Bottega Veneta's Spring 2026 collection, shown in Milan, underscored how culturally embedded the weave aesthetic has become across fashion more broadly. The house celebrated the 50th anniversary of its signature Intrecciato leather weave, with one hand-woven cape requiring 4,000 hours of artisan craft. The ethos of visible construction and openwork texture that the woven flat represents has found serious endorsement at fashion's most authoritative addresses, which is what makes the high-street response feel like confirmation rather than approximation.
The Edit: Seven Labels, One Clear Direction
The shoppable landscape for this trend spans a range that makes it genuinely, practically accessible. Next's woven flat at £45 is the most affordable entry point currently in the UK market, offering the silhouette with almost no financial friction. Mango and Marks & Spencer occupy the mid-market middle ground: reliable for wearable interpretations that photograph well and hold up to real use. Arket brings Scandinavian restraint to the open-weave format, resulting in something that reads as considered rather than trend-reactive. The White Company's take leans into a quiet, tonal aesthetic that suits wearers who find the more expressive crochet styles visually busy.
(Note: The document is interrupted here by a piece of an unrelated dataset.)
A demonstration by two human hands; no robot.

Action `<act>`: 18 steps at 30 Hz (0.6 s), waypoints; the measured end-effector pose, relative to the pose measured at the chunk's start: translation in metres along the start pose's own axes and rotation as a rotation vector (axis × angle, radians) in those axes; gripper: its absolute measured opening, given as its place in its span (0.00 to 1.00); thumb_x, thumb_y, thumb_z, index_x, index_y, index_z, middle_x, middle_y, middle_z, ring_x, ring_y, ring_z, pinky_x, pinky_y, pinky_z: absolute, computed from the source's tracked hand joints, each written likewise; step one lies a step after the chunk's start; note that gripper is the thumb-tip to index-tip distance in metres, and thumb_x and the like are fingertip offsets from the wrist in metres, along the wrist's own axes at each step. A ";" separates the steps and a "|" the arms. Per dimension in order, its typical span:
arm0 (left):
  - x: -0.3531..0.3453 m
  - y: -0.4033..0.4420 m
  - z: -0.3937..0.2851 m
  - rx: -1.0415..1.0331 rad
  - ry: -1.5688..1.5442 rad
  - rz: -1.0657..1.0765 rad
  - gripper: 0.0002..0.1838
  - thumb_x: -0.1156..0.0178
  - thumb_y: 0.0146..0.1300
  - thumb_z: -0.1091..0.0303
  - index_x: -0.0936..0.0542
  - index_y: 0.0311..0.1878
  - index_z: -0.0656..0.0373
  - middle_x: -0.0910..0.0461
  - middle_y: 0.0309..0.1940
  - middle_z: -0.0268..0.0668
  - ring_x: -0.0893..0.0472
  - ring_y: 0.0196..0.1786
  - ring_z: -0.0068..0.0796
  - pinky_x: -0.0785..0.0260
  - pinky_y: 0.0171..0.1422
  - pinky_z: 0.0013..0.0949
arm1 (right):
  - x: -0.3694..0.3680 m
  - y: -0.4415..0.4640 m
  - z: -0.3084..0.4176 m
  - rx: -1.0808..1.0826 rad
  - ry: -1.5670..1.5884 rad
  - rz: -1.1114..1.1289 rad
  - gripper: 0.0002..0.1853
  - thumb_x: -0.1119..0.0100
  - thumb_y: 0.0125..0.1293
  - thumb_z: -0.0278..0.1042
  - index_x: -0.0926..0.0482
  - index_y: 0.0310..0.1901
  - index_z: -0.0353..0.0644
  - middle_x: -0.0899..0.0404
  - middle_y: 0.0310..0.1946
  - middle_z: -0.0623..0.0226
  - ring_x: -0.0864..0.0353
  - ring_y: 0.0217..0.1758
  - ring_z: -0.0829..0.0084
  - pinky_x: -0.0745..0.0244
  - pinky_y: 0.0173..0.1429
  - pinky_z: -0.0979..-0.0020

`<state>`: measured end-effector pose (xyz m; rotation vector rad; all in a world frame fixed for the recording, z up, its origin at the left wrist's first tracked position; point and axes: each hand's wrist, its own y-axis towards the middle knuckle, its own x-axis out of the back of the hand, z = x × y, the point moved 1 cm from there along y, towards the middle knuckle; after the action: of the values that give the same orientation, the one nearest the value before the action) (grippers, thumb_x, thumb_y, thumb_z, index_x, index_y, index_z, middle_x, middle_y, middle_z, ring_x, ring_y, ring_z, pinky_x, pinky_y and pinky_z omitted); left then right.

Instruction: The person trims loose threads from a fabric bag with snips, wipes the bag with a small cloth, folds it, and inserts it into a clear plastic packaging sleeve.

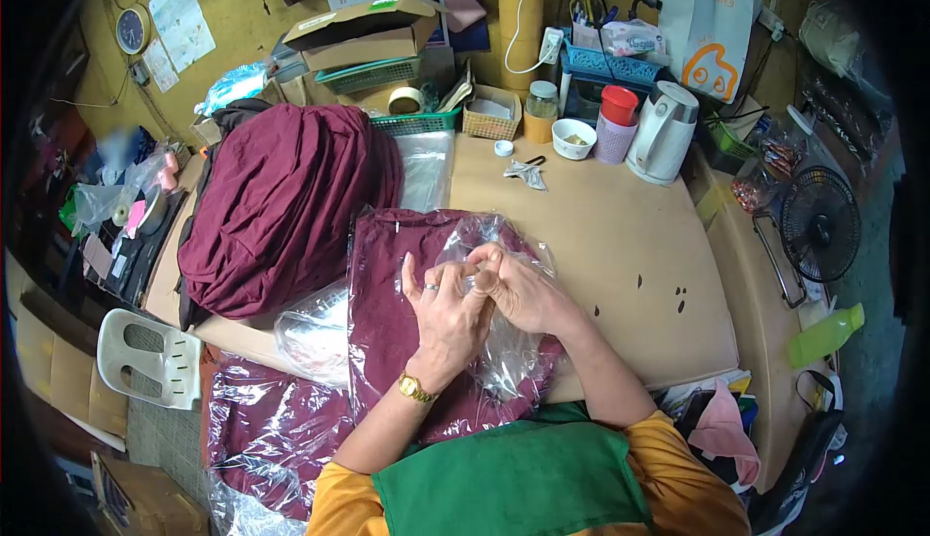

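A folded maroon garment in a clear plastic bag [387, 342] lies on the table in front of me. Over it, my left hand [450, 313] and my right hand [528, 294] meet, fingertips pinched together. Loose clear plastic bunches up around and beneath them, and both hands appear closed on the bag's plastic. The index finger of my left hand sticks up, a ring is on that hand and a gold watch [417, 388] on its wrist. The exact grip between the fingertips is hidden.
A large maroon fabric pile [281, 207] rises at the left. More bagged maroon fabric [276, 429] lies lower left, near a white plastic chair [145, 357]. Along the back stand a white bowl [573, 139], a red-lidded cup [616, 129] and a white kettle [663, 134]. A black fan [820, 224] is right.
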<state>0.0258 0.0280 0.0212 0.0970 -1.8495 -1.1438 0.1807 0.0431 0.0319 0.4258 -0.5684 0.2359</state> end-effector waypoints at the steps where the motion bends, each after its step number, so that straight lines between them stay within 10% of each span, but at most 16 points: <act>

Dune London is worth singling out for its footwear expertise specifically. The brand understands the heel-to-toe engineering of a flat better than most high-street competitors, which matters when a shoe is being worn across a full day rather than stepped out of a car in.
The most interesting entry in the edit is Ancient Greek Sandals, and also the most instructive. The Athens-based label has been handcrafting footwear in Greece using traditional techniques since its founding, and its ballet flats carry that lineage directly. The open-weave raffia styles, the Aerati and Aeropi in particular, are finished with a champagne-coloured wing-design buckle that references the ancient myth of the sandal maker who crafted shoes for the gods, including Hermes. It is a level of narrative detail and material honesty that no fast-fashion alternative can approximate. The fact that it sits in the same edit as a £45 Next flat is not a contradiction; it is the whole point. The trend has enough cultural weight behind it that both ends of the market are responding with equal seriousness.
The Styling Logic
Two outfits carry the woven flat through most of the season. The first is the simplest: straight-leg or wide-leg jeans, a tucked shirt or relaxed knit, and a woven flat replacing the trainer. The result is a register of polish that requires almost no effort to achieve. The second is the spring-specific one: a floaty midi or maxi dress where the flat's lightness and openwork texture reinforce rather than compete with the fabric overhead. A crochet flat under a linen slip dress is not a styling compromise; it is a deliberate choice that works because both elements share the same grammar of ease.
What gives the woven ballet flat staying power beyond a single spring is precisely its structural logic: enough visual detail to function as the finishing touch in an otherwise simple outfit, but not so much that it demands a complex context to land. The shoe does the editing for you, which is, in the end, the most reliable measure of whether something is worth adding to a wardrobe at all.